Spatial variation in seed banks is mainly determined by abiotic factors including wind condition, topography, soil condition (Chambers and MacMahon 1994; Okubo and Levin 1989; Thompson and Grime 1979; Yan et al. 2005). In particular, wind action and sand movement are the most important abiotic factors controlling seed distribution in the moving sand dune systems (Yan et al. 2005, 2009). Dune slacks had abundant reserves of seeds because of the wind-breaking effect of dense vegetation and optimal landform (Yan et al. 2005, 2009).

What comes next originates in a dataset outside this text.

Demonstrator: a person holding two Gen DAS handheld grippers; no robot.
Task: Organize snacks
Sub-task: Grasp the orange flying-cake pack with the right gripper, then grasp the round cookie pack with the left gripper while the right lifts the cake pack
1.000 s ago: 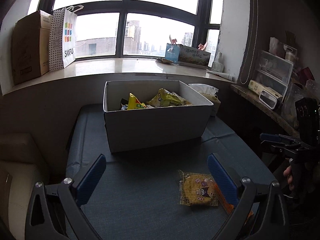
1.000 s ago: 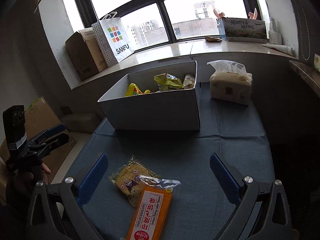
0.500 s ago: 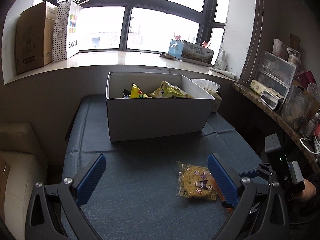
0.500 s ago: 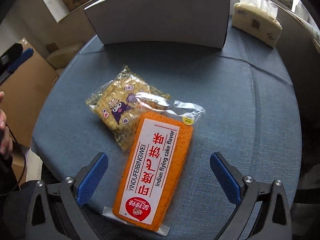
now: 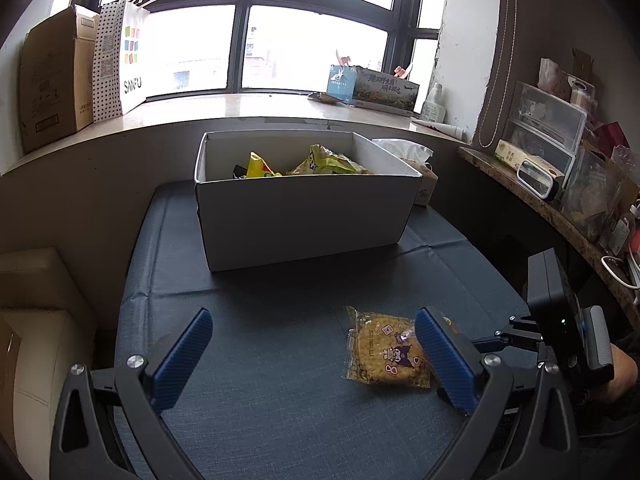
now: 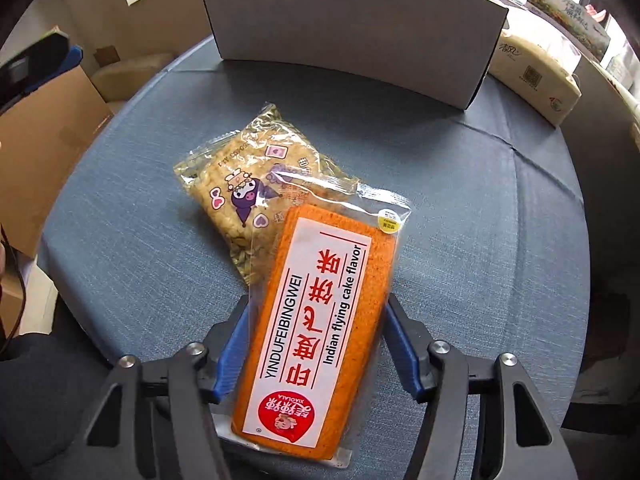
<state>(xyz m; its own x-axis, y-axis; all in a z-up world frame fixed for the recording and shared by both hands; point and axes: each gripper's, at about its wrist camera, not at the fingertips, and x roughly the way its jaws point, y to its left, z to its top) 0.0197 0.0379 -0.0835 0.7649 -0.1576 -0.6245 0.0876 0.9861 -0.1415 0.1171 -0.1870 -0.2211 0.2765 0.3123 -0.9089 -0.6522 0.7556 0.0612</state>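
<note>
- In the left wrist view, the left claw (image 5: 312, 360) hovered over the blue-clothed tabletop (image 5: 260, 320) with its jaws spread wide and nothing between them.
- A yellow cracker packet with a purple cartoon figure (image 5: 386, 350) lay flat on the cloth, just beside the claw's right-hand finger, not touched by it.
- Farther back stood an open white cardboard box (image 5: 304, 220) holding yellow and green snack bags (image 5: 320, 162); a tissue pack (image 5: 416, 168) sat behind its right corner.
- At the right edge, the right claw's black body and a hand (image 5: 616, 368) gripping it showed low over the tabletop.
- On the windowsill stood a brown carton (image 5: 52, 84) and a white SANFU shopping bag (image 5: 120, 60).
- In the right wrist view, the right claw (image 6: 318, 320) pointed steeply down, its jaws closing around the near half of the orange "Indian flying cake flavor" packet (image 6: 320, 312); the blue pads sat against the packet's two long sides.
- That orange packet lay on the cloth with its far end overlapping the cracker packet (image 6: 240, 184).
- The white box (image 6: 348, 28) stood beyond both packets, the tissue pack (image 6: 536, 76) to its right.
</note>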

However, hardly any seeds occurred on the moving sand dunes and at the side of ecotones that were subject to the impacts of wind erosion and sand movement.

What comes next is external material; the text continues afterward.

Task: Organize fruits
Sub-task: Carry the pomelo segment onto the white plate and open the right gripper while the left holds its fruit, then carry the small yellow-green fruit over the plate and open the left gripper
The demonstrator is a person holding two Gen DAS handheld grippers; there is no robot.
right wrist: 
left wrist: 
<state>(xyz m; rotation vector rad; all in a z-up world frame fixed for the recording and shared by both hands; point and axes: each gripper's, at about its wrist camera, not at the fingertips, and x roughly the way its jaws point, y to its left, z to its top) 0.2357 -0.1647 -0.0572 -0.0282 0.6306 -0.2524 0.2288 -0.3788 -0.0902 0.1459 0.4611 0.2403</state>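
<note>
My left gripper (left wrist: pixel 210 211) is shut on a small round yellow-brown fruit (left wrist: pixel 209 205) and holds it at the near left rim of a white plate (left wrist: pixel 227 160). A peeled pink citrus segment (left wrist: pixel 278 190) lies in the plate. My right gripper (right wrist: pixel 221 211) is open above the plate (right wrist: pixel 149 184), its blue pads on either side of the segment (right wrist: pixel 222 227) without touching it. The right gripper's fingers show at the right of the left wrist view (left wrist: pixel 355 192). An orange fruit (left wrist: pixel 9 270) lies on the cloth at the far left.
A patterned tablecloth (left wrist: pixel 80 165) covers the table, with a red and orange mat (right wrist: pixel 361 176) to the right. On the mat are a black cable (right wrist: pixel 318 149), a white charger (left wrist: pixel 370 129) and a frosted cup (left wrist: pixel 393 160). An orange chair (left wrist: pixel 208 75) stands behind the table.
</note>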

Species composition of soil seed banks and implications for restoration

Similarity between the soil seed bank and standing vegetation ranged from 13 to 30 %, lower than what is often reported for grassland systems (De Villiers 2003; Kalamees et al. 2012). Low similarity in the dune ecosystem might be attributable to low seed production by the dominant species of vegetation and generally low seed production on the moving sand dune systems (Ma et al. 2012). The species in the soil seed bank of moving sand dunes were nearly all annual species, and the low similarity between species in the seed bank and those in the vegetation can be partially attributed to the missing perennial species in the soil seed bank, as reported by Major and Pyott (1966) and Morgan (1998), and consistent with the conclusion of Scott and Morgan (2012).

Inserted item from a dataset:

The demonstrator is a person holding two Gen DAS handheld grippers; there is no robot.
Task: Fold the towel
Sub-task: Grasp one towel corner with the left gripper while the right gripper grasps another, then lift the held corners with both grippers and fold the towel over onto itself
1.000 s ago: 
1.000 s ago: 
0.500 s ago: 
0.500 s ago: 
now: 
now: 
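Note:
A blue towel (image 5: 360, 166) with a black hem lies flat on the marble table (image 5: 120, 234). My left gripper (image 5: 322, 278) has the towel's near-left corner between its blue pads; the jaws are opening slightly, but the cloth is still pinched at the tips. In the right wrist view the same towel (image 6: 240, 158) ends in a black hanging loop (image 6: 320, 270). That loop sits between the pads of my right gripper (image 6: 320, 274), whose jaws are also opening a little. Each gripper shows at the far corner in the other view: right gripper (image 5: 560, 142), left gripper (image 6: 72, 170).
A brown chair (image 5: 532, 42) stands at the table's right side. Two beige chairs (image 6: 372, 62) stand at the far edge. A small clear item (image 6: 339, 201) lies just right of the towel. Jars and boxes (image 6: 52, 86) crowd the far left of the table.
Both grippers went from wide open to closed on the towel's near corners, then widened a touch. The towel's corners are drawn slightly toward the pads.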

Species present in the seed bank or dispersal are important factors affecting the dissimilarity between the standing vegetation and the soil seed bank (Thompson and Grime 1979; Dolle and Schmidt 2009). Our results showed that the contribution of soil seed banks to vegetation restoration was limited in the moving sand dune systems, and soil seed bank composition was insufficient to explain standing vegetation composition (Yan et al. 2005). Consequently, restoration of moving sand dunes is dependent on seeds dispersal from nearby plant communities. Dispersal is one of the most important factors in vegetation restoration. When seeds required for restoration are neither in the established vegetation nor in the soil seed bank of the target community, they can only be dispersed from local or regional species pools (Bakker et al. 2005). In Horqin Sandy land, soil seeds in the ecotones and moving sand dunes were mainly dispersed from dune slacks.

Conclusion

The Horqin seed banks tended to reflect former vegetation but could not drive the process of vegetation restoration. The species in the soil seed bank of moving sand dunes were nearly all annuals, and the low similarity between the seed bank and the vegetation was due in part to the perennial species that were missing from the soil seed bank but were common in the standing vegetation. Consequently, vegetation restoration cannot rely on the seed bank on the moving sand dunes, and more attention should be paid to protection of dune slacks they are the main source of seed dispersal and seedling recruitment in the moving sand dune fields.